What next? Emerson, like many of the upstream players talking at CERAWeek, is confident that an oil industry revival is under way. “We see work coming back,” Nyquist said, adding that certain projects that had been delayed during the downturn were already being revived. “We can see it in terms of what we call our project pursuit funnel of jobs that we might be pursuing. That funnel is up and we’re doing a lot more proposals.” In line with the industry’s shift away from mega-projects, Nyquist said he anticipated fewer mega-jobs in the industry, but a lot more smaller jobs and phased jobs. “There will still be a lot of projects, I think, especially where we can get low-cost production,” he added.
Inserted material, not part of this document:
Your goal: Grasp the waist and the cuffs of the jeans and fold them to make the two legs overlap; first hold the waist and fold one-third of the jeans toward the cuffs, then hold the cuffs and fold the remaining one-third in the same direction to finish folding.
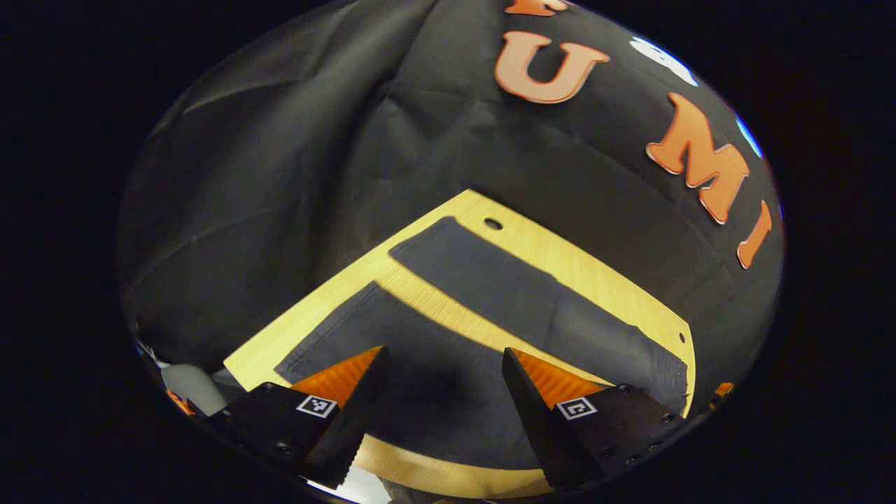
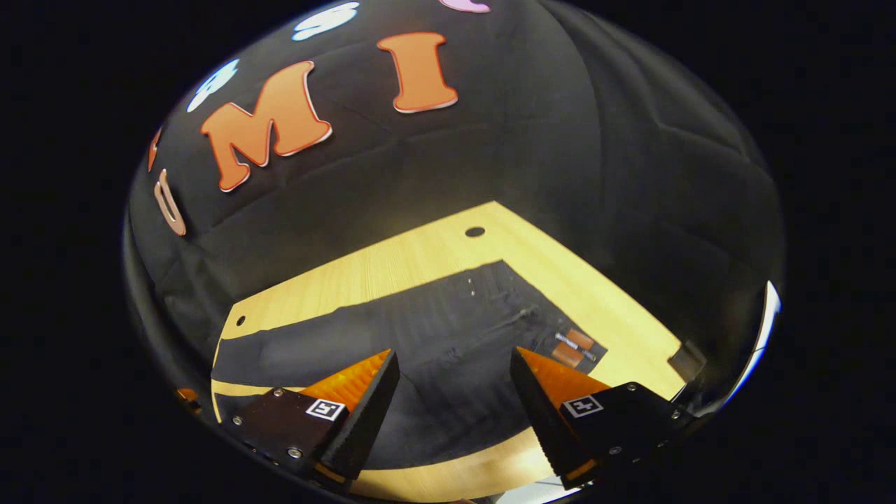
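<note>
You are holding both tools above one pair of dark jeans (image 1: 490, 308) that is lying flat and unfolded on a pale wooden table (image 1: 595, 269). The left gripper (image 1: 435, 392) is standing wide open with nothing between its fingers, and it is looking along the two legs: the near leg (image 1: 392, 336) is lying directly below and ahead of it, while the far leg (image 1: 532, 294) is lying across a wedge of bare table, so the legs are not yet overlapping. In the right gripper view, the right gripper (image 2: 455, 395) is likewise gaping and holding nothing, and it is hovering over the waist (image 2: 518, 315), where a label patch (image 2: 570, 346) is showing. The long axis of the jeans is running from your right hand to your left, so you are nearer the waist with the right and nearer the cuffs with the left. Count: one pair of jeans, two legs, two grippers, one table.
</note>
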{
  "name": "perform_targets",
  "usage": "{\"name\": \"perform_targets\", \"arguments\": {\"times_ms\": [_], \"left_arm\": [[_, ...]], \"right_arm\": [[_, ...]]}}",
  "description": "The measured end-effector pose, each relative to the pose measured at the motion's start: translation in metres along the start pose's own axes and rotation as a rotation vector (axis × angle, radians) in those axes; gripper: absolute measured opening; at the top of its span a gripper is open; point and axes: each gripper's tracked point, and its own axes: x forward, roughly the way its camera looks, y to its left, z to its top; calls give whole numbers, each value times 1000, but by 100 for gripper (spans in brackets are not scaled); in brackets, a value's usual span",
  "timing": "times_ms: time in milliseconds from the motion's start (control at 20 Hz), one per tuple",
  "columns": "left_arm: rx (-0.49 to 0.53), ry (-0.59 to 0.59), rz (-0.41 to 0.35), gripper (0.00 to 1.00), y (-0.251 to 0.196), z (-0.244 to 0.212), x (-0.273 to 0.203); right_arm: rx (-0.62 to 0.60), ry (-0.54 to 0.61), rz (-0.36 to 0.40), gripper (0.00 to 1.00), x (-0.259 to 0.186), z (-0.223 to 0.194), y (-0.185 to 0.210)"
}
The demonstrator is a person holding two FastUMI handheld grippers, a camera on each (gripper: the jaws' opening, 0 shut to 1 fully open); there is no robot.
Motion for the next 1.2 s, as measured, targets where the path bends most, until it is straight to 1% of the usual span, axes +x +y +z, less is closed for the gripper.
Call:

While he said he expected the Permian Basin in particular to rebound quickly, he also anticipated a global recovery over the next 2-3 years. Though both Zornio and Nyquist agreed that the industry will not be seeing prices above US$100 per barrel again in the near future, they noted the industry had become much responsive to price fluctuations and was better placed to operate at lower prices. Comments from various speakers at CERAWeek seem to back this up, and efforts to automate and standardise have played a part in this. Speaking at one of the conference sessions, Shell’s executive vice president of commercial and new business development, Edward Daniels, talked about how the super-major had re-engineered deepwater Gulf projects such as Vito to bring down costs, for example by implementing a phased approach like the one Nyquist talked about. Daniels also noted the company’s efforts to standardise well design and components in order to bring down the cost of the recently sanctioned Kaikias deepwater project. Onshore, operators are also embracing new ways of working, with Range Resources’ chairman, president and CEO, Jeff Ventura, saying the company was trying to use data better for completions, efficiency gains and improved decision-making. The consensus, though, is that there is still much progress to be made.